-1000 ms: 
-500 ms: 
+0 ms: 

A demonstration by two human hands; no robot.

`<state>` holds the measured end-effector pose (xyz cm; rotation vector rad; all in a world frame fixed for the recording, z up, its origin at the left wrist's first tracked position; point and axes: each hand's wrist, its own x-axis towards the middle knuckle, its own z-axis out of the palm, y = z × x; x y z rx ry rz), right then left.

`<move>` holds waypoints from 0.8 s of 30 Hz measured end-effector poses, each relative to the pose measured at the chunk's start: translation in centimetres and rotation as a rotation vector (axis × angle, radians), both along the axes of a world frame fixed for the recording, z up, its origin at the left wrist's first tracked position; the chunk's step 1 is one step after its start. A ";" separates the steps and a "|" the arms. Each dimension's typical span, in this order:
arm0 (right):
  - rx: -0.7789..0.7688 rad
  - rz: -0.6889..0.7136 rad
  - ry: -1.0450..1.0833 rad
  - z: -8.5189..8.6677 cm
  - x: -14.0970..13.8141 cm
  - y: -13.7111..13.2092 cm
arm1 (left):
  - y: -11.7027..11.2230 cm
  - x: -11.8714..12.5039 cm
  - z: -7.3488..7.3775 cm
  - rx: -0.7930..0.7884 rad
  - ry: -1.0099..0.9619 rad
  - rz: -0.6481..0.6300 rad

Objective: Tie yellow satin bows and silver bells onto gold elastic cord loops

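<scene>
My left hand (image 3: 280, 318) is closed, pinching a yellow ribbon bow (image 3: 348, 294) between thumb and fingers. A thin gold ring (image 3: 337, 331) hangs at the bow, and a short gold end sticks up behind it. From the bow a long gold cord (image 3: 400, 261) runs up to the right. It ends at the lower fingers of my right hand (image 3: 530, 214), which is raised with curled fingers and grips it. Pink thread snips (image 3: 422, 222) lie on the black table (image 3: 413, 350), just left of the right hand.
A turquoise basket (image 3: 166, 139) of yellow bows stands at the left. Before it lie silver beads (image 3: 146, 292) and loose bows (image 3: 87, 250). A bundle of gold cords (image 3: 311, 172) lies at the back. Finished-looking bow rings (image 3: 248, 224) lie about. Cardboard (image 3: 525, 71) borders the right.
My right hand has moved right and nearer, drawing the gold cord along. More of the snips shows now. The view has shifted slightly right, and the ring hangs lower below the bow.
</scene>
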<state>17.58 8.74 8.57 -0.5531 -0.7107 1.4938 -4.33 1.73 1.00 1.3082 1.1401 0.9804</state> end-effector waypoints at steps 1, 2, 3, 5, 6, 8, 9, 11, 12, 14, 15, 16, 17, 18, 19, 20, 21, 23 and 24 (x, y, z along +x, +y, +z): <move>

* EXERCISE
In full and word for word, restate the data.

* FINISHED TASK
-1000 ms: 
-500 ms: 
+0 ms: 

A demonstration by two human hands; no robot.

`<state>` holds the measured end-effector pose (xyz cm; rotation vector rad; all in a world frame fixed for the recording, z up, its origin at the left wrist's first tracked position; point and axes: each hand's wrist, its own x-axis towards the middle knuckle, its own z-axis out of the palm, y = z × x; x y z rx ry rz), right then left.

`<move>` holds waypoints from 0.8 s of 30 Hz measured end-effector poses, each relative to the pose measured at the chunk's start: translation in centimetres and rotation as a rotation vector (axis × angle, radians), both along the axes of a world frame fixed for the recording, z up, its origin at the left wrist's first tracked position; the chunk's step 1 is one step after its start. A ";" separates the steps and a "|" the arms. Each dimension's typical span, in this order:
arm0 (right):
  - rx: -0.7789..0.7688 rad
  - rz: -0.6889..0.7136 rad
  - ry: -1.0450..1.0833 rad
  - z: -8.5189..8.6677 cm
  - x: -14.0970..13.8141 cm
  - y: -13.7111..13.2092 cm
arm1 (left):
  - y: -11.7027..11.2230 cm
  - x: -11.8714..12.5039 cm
  - z: -7.3488..7.3775 cm
  - rx: -0.7930..0.7884 rad
  - ry: -1.0099..0.9619 rad
  - rz: -0.6481..0.6300 rad

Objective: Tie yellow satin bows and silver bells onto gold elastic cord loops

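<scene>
My left hand (image 3: 280, 318) is closed, pinching a yellow ribbon bow (image 3: 348, 294) between thumb and fingers. A thin gold ring (image 3: 337, 331) hangs at the bow, and a short gold end sticks up behind it. From the bow a long gold cord (image 3: 400, 261) runs up to the right. It ends at the lower fingers of my right hand (image 3: 530, 214), which is raised with curled fingers and grips it. Pink thread snips (image 3: 422, 222) lie on the black table (image 3: 413, 350), just left of the right hand.
A turquoise basket (image 3: 166, 139) of yellow bows stands at the left. Before it lie silver beads (image 3: 146, 292) and loose bows (image 3: 87, 250). A bundle of gold cords (image 3: 311, 172) lies at the back. Finished-looking bow rings (image 3: 248, 224) lie about. Cardboard (image 3: 525, 71) borders the right.
My right hand has moved right and nearer, drawing the gold cord along. More of the snips shows now. The view has shifted slightly right, and the ring hangs lower below the bow.
</scene>
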<state>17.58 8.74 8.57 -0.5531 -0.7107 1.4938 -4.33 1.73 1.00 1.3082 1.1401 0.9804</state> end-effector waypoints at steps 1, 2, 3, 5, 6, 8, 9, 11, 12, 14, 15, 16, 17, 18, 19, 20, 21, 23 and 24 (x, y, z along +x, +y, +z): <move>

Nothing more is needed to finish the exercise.